→ **What is required**
Without any pictures, reproduce exactly the lines running from the line containing "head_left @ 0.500" through the end of the entries.

→ **Supplied material**
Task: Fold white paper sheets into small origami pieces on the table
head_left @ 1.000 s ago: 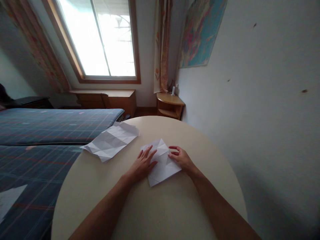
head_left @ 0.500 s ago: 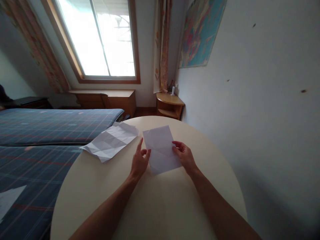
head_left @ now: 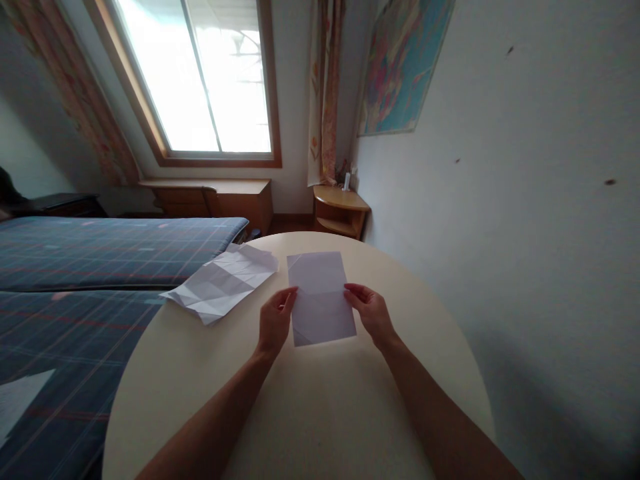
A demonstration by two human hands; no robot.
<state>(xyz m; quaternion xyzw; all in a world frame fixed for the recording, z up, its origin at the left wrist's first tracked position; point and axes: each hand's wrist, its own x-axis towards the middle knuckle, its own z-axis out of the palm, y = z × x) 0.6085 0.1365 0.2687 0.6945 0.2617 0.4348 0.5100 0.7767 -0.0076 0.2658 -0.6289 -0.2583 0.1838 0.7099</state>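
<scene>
Left fingers (head_left: 285, 295) and right fingers (head_left: 357, 291) pinch white paper (head_left: 321, 303), a creased sheet (head_left: 224, 283) lying leftward.

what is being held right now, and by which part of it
A creased sheet of white paper: the left grip pinches its left edge, the right grip its right edge, both near the middle.

Open table (head_left: 320, 413) on your near side and right of your right hand (head_left: 373, 313); creased paper (head_left: 225, 283) in the way, ahead-left of your left hand (head_left: 275, 321).
</scene>
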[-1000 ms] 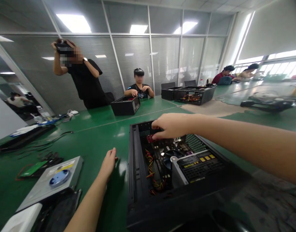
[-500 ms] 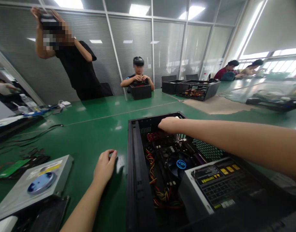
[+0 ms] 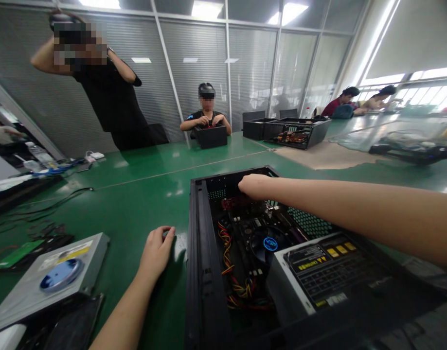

→ **Response for this exercise**
head_left @ 0.500 s ago: 
head_left @ now: 
A demonstration by two human hands; no robot.
<state>(xyz m; quaternion xyzw; all in a world frame fixed for the recording, z up, its origin at the left wrist's first tracked position; point and axes: each hand's wrist, its own x-axis towards the middle knuckle, its own z-axis out of the palm, y = z × x) 0.6085 0.1365 0.2687 0.6945 0.2617 0.4348 0.5100 0.7767 -0.0076 0.2658 -0.6289 -0.2583 0.1838 0.7099</state>
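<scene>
Left fingers (head_left: 285, 295) and right fingers (head_left: 357, 291) pinch white paper (head_left: 321, 303), a creased sheet (head_left: 224, 283) lying leftward.

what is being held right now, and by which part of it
A creased sheet of white paper: the left grip pinches its left edge, the right grip its right edge, both near the middle.

Open table (head_left: 320, 413) on your near side and right of your right hand (head_left: 373, 313); creased paper (head_left: 225, 283) in the way, ahead-left of your left hand (head_left: 275, 321).
</scene>
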[-1000 ms] 
[-500 ms] 
[+0 ms] 

The answer has been fully written out.